■ **Directions for this task**:
Go through the listing below and return each line that includes "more".

■ **Input records**:
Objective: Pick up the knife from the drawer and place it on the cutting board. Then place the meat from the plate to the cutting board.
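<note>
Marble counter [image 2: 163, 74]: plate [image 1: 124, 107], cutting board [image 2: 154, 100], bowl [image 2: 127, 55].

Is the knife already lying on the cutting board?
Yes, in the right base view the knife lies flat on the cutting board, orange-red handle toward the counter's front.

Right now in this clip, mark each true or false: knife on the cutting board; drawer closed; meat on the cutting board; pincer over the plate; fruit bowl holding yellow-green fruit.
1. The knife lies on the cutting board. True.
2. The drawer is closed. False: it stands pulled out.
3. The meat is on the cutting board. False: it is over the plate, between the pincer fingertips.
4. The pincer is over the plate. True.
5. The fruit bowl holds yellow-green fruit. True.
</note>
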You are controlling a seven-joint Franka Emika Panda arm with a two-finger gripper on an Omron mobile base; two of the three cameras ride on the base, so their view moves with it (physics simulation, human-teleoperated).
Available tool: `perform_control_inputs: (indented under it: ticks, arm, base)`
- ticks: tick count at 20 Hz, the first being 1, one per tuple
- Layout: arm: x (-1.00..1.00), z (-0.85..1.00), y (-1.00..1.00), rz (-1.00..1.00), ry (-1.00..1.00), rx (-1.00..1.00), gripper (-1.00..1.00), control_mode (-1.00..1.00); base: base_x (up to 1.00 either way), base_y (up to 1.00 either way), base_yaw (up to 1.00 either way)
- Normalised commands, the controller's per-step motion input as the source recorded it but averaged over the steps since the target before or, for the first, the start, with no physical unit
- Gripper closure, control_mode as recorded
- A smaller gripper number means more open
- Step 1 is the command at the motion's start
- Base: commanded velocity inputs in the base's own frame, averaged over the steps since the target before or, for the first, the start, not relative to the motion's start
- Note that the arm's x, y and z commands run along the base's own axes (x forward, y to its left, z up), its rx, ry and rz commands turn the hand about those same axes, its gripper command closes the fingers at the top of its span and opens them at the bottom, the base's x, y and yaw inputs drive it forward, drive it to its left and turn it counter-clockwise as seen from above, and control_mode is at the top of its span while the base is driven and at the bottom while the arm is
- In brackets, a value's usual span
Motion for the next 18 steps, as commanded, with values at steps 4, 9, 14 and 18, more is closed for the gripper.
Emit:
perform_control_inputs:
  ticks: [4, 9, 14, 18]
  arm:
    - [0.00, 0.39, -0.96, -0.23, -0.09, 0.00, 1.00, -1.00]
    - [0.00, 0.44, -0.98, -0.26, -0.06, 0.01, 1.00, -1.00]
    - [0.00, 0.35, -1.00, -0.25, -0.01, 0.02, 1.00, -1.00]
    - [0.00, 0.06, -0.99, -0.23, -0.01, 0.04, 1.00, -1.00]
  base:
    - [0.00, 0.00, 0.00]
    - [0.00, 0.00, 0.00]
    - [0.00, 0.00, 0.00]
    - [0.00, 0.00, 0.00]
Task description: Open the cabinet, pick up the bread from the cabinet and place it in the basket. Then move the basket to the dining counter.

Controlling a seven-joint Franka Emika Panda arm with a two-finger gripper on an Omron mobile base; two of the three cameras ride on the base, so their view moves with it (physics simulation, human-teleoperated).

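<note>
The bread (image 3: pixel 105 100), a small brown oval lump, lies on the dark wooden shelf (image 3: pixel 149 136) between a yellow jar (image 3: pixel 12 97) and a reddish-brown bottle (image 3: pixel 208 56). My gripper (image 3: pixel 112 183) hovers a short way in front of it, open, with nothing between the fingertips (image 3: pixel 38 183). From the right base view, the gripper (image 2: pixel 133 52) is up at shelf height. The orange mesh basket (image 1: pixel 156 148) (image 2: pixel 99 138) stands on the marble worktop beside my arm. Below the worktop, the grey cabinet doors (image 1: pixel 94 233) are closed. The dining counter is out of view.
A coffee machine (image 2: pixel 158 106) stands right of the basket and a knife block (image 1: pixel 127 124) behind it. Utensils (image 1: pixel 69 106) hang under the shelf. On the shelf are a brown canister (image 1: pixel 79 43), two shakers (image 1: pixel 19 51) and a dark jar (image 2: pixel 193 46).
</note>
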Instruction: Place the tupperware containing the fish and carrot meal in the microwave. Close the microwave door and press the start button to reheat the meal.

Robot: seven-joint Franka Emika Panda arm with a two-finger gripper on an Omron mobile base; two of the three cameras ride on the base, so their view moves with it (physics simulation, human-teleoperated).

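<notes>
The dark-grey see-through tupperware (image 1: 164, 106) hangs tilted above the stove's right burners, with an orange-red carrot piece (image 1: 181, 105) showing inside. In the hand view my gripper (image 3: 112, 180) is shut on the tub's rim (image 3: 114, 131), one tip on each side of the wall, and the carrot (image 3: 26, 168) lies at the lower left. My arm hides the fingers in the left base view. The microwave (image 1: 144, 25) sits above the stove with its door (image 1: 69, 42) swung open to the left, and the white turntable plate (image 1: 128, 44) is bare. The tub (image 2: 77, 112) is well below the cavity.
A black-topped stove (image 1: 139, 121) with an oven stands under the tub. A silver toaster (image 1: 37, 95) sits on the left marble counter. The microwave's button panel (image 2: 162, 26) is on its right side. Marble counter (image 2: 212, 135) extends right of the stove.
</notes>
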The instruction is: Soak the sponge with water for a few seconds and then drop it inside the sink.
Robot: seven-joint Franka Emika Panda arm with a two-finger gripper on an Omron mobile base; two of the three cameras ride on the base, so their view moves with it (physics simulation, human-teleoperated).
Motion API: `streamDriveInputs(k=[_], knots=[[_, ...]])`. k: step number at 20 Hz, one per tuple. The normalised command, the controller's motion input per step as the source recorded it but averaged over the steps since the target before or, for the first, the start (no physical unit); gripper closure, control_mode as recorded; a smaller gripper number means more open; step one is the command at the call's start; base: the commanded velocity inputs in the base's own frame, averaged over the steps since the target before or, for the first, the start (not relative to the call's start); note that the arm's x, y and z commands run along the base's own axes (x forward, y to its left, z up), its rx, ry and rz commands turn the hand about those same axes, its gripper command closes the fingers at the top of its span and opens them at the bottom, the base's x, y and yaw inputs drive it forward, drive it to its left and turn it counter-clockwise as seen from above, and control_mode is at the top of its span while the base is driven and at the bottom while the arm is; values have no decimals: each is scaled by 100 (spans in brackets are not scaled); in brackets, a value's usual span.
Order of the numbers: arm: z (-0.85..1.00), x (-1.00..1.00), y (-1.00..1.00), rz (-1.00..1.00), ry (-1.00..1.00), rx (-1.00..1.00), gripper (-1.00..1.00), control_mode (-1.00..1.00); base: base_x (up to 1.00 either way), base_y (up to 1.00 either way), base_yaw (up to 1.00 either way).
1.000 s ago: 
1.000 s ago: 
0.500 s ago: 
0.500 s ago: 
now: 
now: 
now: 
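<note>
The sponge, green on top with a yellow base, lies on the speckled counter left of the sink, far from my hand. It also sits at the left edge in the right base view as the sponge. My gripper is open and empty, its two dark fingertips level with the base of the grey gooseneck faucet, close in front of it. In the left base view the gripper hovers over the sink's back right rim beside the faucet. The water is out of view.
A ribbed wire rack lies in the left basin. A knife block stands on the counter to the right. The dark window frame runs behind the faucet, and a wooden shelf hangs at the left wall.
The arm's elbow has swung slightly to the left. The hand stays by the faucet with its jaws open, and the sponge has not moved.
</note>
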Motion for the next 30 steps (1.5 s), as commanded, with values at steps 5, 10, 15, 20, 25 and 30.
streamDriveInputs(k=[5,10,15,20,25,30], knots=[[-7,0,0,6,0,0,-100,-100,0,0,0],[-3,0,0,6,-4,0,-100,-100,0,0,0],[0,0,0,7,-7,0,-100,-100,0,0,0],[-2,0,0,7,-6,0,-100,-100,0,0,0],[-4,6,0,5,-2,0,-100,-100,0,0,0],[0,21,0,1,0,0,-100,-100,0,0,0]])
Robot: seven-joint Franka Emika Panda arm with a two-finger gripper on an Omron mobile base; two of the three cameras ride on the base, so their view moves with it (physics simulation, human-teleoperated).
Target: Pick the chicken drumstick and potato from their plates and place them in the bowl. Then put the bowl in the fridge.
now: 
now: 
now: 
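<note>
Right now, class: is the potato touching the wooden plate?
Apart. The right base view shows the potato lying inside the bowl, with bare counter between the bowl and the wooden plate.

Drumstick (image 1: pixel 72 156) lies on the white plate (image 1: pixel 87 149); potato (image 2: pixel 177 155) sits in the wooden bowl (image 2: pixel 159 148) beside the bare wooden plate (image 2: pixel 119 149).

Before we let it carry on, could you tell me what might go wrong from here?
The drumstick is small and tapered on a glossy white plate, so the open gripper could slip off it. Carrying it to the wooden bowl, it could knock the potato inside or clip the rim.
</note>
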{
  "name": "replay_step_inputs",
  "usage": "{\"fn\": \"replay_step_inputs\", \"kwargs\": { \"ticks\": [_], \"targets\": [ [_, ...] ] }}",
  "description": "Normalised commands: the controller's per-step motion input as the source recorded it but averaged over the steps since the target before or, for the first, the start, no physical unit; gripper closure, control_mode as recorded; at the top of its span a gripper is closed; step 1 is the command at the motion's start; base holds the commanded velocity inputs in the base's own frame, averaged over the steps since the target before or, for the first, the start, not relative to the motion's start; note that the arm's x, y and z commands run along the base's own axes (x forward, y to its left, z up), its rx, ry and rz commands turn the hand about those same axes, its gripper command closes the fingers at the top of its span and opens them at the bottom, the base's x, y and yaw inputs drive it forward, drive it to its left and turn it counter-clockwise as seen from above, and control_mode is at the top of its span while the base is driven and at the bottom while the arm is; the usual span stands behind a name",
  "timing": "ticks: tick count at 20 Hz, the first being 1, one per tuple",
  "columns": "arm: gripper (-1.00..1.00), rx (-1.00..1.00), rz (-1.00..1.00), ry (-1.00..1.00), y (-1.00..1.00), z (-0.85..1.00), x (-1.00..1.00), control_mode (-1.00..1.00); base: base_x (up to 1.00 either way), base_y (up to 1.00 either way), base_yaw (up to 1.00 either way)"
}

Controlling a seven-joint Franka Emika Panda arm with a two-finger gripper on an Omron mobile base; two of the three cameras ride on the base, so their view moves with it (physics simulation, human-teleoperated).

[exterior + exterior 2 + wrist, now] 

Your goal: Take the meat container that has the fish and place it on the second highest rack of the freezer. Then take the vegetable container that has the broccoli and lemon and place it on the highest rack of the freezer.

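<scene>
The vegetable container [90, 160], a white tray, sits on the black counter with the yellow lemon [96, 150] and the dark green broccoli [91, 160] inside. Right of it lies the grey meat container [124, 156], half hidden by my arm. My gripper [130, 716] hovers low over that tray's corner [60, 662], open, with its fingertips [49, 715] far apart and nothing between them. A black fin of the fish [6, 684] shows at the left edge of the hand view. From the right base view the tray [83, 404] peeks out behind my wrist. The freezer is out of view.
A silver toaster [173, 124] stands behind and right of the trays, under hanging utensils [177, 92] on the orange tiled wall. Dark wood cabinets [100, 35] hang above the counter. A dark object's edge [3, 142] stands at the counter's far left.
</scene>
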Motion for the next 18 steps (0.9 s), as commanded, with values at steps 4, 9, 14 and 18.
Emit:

■ **Finished exercise**:
- A smaller gripper number means more open
Motion for the next 18 steps, as commanded, with values at steps 4, 9, 14 and 18, more is closed for the gripper.
Motion API: `streamDriveInputs(k=[_], knots=[[_, ...]])`. k: step number at 20 Hz, one per tuple. The normalised command, the controller's motion input per step as the source recorded it but averaged over the steps since the target before or, for the first, the start (no physical unit); gripper closure, control_mode as recorded; a smaller gripper number means more open; step one is the command at the call's start; base: the commanded velocity inputs in the base's own frame, averaged over the steps since the target before or, for the first, the start (not relative to the call's start); note that the arm's x, y and z commands run along the base's own axes (x forward, y to its left, z up), its rx, ry and rz commands turn the hand about those same axes, its gripper command closes the fingers at the top of its span and opens them at the bottom, the base's x, y and yaw inputs drive it forward, drive it to its left and turn it counter-clockwise as seen from above, and control_mode is at the top of its span while the base is driven and at the bottom while the arm is; values have no decimals: each is scaled by 100 (spans in brackets are not scaled); in brackets, a value's usual span.

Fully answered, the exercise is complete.